Le réalisateur Hicham El Jebbari (debout à droite) et une partie du casting de la série.
Le réalisateur Hicham El Jebbari (debout à droite) et une partie du casting de la série.
L’existence et son cheminement provoquent inégalement des questionnements. La fiction qui s’en inspire participe à les enjoliver ou les enlaidir. Les interrogations sont, dans les deux cas, présentes, persistantes. A l’image de la finitude, elles n’empêchent pas la mort mais empêchent de vivre.
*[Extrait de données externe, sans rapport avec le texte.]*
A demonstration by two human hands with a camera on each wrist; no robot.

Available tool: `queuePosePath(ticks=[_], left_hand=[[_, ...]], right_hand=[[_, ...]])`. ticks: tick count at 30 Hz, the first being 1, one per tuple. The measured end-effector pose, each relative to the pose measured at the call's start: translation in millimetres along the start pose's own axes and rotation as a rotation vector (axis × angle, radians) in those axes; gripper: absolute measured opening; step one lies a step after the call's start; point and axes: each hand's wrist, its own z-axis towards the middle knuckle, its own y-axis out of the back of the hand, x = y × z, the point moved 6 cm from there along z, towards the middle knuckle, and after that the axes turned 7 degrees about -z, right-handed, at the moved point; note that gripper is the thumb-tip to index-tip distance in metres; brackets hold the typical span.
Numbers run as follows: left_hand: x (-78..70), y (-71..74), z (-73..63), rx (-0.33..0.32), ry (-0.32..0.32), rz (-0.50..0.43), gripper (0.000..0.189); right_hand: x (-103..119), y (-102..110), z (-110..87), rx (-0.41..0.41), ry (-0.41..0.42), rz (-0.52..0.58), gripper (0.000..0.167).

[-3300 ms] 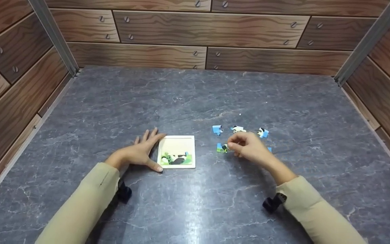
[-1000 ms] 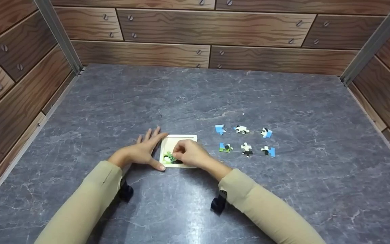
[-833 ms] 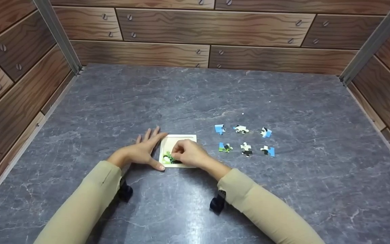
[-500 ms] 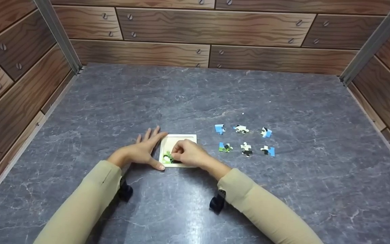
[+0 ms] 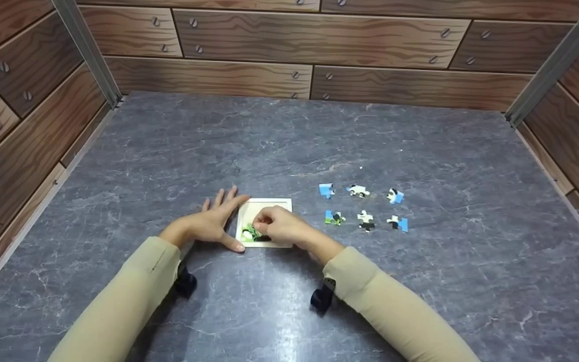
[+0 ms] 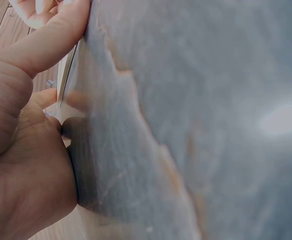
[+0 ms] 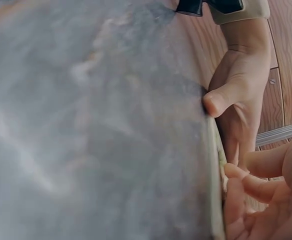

Dans leur paroxysme, elles pèsent, troublent, décontenancent. On peut ainsi phraser jusqu’à tout dramatiser, tout scénariser. Et pour cause… Une des rares séries qui apportent de lumineuses résistances aux grilles -aussi belles que leur remise en question- de nos chaînes de télévision, «Al Madi la yamout». Une curiosité, il y a deux années, dans l’espace audiovisuel marocain. Une délectation cachant le piège de l’extension. Aujourd’hui, la deuxième saison se cherche une issue. A se référer au scénario et à ses nobles approches didactiques, à ses belles calligraphies narratives, l’applaudimètre se révèle fusant : «Jusqu’où peut-on aller pour sauver un être cher ? Peut-on franchir le point de non-retour pour le couvrir ? Que pouvons-nous faire pour préserver sa famille ? Que sommes-nous capables de faire pour garder un secret ? Peut-on réellement pardonner et oublier ?», sont quelques-uns des contreforts qui reçoivent la charge de l’histoire imaginée par Amina Raïssi. Ce noir-sur-blanc manque de couleur lors de sa mise en images. L’approche choisit le laborieux, souvent déroutant, redondant et interloquant. Pourquoi préférer le revers au coup droit d’une gifle fédératrice ? On se pose d’autres questions sur des néants emplis de vides. Allers retours forcés, flashs back trop soulignés, reconsidération de scènes préalablement consommées… Trop d’effets pour tenir en haleine, assez de sorties de piste pour déboussoler le plus assidu des esprits acquis. Si le positif se retrouve court-circuité par des fils conducteurs, il ne provoque toutefois pas l’électrocution. Disons que la série dispose de solides gaines de protection. Elle jouit d’une plateforme d’accueil confortable, d’une entente artistique souvent enviable, d’un contrôle en douceur de dérapages inhérents à la pression de la coexistence. Soulignons enfin qu’au casting abondamment réfléchi, manque quelque folie, pourtant à portée de main. Maintenant, le public est au rendez-vous : plus de quatre millions d’âmes au rendez-vous du dernier épisode. En espérant aux deux saisons une entente fusionnelle dès qu’une nouvelle suite se rêve en saga.